BY KOLAWOLE ALIU
David Sawey is a 12 year-old boy who has resulted into farming due to his parent’s inability to fund his enrolment to school.
His father who left Cotonou, Benin Republic for greener pastures, settled in Ifelodun community in Ogun State and tried to fend for his family by planting vegetable, tomatoes and yams.
David who is the eldest of the 3 children, is determined to go back to school. He noted that his favourite subject was Mathematics and Basic Science but his parents were unable to fund his education.
The lockdown occasioned by Covid-19 pandemic hampered all educational institutions in Nigeria. During that time, every family in Nigeria was indoors.
David’s father, Towodey Sewey was busy in the farm, tending to his produce for his livelihood and feeding of his family depended on it. Since the lockdown, the promising child had been joining his father in the farm supporting him in the clearing, making of ridges as well as planting of tomatoes.
While waiting for a fruitful harvest of their farm produce for three to six months, Towodey made a living out of clearing the bushes of other people’s farm.
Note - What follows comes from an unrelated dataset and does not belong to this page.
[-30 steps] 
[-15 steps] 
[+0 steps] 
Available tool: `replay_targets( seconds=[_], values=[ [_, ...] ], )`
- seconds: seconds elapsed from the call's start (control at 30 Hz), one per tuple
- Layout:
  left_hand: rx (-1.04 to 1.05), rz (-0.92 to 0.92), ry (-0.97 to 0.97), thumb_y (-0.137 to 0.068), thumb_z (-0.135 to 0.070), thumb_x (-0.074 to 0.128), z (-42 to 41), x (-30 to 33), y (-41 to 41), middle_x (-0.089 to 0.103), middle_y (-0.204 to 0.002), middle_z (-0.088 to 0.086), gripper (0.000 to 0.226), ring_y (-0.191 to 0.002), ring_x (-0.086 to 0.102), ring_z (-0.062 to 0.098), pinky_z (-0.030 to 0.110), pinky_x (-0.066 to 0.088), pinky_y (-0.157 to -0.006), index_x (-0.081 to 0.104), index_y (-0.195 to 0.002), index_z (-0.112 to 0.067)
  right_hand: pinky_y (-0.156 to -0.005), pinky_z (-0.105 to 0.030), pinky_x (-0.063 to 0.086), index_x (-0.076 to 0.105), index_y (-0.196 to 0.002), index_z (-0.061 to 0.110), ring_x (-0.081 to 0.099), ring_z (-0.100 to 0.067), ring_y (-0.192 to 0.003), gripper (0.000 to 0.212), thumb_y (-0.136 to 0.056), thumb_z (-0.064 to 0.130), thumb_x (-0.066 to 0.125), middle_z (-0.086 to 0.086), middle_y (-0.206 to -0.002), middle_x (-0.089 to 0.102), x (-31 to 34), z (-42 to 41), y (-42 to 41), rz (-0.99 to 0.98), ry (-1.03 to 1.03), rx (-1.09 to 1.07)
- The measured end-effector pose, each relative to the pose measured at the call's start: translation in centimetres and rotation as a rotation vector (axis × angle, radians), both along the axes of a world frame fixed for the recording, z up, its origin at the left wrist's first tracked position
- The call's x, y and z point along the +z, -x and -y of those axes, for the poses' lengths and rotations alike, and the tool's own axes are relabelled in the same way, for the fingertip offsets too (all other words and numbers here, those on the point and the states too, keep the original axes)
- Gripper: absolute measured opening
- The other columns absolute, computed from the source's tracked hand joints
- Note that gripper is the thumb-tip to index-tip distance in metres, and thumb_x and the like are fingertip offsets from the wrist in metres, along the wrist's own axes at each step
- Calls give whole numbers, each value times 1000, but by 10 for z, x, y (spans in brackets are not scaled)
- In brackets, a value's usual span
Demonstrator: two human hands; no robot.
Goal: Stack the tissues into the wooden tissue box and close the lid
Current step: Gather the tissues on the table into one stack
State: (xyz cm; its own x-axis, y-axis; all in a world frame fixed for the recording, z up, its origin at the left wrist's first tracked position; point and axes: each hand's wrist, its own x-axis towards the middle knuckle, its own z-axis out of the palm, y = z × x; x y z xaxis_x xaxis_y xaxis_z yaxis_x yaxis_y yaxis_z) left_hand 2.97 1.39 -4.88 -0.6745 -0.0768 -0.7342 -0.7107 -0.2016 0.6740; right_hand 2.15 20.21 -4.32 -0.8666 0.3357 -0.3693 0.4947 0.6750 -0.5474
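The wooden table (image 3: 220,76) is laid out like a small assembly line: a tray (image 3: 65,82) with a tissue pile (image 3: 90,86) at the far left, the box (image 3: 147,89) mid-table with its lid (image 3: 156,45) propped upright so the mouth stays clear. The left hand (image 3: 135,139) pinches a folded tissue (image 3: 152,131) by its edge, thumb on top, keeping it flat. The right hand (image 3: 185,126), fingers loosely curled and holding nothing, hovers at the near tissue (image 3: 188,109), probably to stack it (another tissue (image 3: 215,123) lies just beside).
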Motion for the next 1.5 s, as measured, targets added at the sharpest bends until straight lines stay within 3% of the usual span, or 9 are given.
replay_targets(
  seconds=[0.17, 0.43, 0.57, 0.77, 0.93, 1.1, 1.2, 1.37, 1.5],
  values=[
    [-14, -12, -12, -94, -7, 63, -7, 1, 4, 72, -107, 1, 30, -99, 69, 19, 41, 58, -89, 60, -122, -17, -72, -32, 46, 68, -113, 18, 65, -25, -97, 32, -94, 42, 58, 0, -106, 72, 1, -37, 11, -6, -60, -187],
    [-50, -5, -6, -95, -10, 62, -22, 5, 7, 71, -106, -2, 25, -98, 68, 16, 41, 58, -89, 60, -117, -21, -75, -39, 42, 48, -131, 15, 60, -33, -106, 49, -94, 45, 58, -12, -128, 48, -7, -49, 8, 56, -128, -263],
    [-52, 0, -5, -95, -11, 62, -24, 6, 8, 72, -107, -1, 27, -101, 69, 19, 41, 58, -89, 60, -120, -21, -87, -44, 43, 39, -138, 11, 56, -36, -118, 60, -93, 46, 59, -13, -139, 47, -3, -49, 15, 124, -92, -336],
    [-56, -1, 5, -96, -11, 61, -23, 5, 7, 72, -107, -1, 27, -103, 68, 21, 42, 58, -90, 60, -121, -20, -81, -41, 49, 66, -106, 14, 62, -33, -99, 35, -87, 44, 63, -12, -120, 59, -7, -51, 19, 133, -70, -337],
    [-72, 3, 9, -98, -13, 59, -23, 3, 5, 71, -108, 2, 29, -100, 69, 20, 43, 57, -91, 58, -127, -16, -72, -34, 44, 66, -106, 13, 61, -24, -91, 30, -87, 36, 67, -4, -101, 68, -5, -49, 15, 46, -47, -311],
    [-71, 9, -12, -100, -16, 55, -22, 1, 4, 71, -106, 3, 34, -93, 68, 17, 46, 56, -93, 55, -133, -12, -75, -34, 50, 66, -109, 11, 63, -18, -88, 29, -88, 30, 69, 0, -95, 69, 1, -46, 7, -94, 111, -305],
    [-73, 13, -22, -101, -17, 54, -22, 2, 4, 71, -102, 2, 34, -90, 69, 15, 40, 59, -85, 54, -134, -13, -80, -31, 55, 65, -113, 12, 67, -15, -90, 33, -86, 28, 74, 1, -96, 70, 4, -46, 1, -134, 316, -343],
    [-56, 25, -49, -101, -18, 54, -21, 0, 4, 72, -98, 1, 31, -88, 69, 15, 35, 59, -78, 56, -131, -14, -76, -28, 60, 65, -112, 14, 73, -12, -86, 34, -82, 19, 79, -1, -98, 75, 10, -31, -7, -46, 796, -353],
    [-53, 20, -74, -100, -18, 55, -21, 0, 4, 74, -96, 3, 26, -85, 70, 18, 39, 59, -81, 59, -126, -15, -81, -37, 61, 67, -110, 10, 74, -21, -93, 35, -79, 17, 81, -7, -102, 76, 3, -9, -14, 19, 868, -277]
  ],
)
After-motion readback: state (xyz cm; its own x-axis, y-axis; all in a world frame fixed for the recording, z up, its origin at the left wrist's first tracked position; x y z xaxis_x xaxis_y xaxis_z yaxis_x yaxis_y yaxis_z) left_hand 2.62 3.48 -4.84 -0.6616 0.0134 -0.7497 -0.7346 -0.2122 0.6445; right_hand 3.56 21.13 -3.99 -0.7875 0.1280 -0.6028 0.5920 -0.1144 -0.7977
This was not enough and It was somewhat difficult fending for David and his siblings.
After the lockdown was lifted and schools gradually opened, there was no means to send David back to school for his father struggled to raise the little fund for his son. The meager fund available was just for the feeding of the family.
Towodey who expressed his frustrations, said his farming work had not been able to help him to support his family. “Having come from a family of farmers and learnt the trade, I was expecting it to be more rewarding in Nigeria when I relocated from Cotonou to Ogun State. Before the lockdown caused by the Covid-19 pandemic, my child, David was in school and I tried to support him through school. Things got worse during the lockdown and my family tried to manage what we have.
“My farming business took a downward turn after few months during the lockdown. I planted vegetables, chilli pepper, atarodo (scotch bonnet) and yams but did not get enough yields. Before the pandemic I clear bushes of other farms for five thousand naira per plot but now the farm work is not forth coming like before and I am not able to make enough money to send my son to school. He had started following me to the farm during the lockdown and now that school has resumed, it is difficult raising my son’s school fees. I want him to go school to become somebody in life,” says Towedey Sawey.
Many peasants and low income people were affected during the lockdown occasioned by the Covid-19 pandemic. Despite the palliatives announced by the federal and state governments, many low income people like Towedey’s did not receive.
Aside David’s father, his friend, Mr Taweed Sewenu, who’s also a farmer complained of the hardship experienced in the course of farming as they didn’t make much income again.
The young lad, David, is determined to go back to school despite his increasing love for farming.
“I miss my classmates and teachers. I want people to help my father so that I can go back to school,” he pleaded.
* This report was facilitated by the Wole Soyinka centre for Investigative Journalism (WSCIJ) under its free to share project.